**INSTRUCTIONS TO FOLLOW**
Going from the top of the data below, give again each line through the one containing "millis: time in", both ends kept.
***** RAW DATA *****
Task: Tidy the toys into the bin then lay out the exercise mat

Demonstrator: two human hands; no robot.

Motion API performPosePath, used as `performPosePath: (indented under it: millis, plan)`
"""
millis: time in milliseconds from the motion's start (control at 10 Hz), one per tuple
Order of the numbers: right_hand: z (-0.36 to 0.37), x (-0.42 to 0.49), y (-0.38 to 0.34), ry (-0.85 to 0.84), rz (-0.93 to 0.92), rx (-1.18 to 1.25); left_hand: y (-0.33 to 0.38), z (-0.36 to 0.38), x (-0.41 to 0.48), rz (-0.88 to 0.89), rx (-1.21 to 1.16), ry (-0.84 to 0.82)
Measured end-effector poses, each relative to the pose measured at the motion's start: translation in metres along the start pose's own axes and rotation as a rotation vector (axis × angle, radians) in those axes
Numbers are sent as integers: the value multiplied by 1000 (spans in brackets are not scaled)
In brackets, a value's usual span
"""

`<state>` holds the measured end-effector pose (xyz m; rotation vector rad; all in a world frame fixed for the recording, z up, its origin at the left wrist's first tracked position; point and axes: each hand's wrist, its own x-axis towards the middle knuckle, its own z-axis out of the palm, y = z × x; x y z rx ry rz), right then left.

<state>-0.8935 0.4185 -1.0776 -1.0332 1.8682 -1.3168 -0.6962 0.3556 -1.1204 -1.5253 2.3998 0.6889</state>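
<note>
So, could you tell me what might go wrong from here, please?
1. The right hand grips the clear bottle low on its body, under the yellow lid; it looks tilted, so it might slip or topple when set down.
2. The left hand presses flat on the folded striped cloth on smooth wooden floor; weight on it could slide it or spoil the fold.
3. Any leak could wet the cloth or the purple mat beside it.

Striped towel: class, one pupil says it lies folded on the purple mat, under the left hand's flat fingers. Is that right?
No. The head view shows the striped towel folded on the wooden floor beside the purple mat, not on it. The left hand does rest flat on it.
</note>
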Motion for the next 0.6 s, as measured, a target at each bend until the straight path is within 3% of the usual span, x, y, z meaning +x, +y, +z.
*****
**TASK SOLUTION**
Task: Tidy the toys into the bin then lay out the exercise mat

Demonstrator: two human hands; no robot.

Motion API performPosePath, used as `performPosePath: (indented under it: millis, plan)`
"""
millis: time in milliseconds from the motion's start (control at 10 Hz), one per tuple

This answer requires nothing more.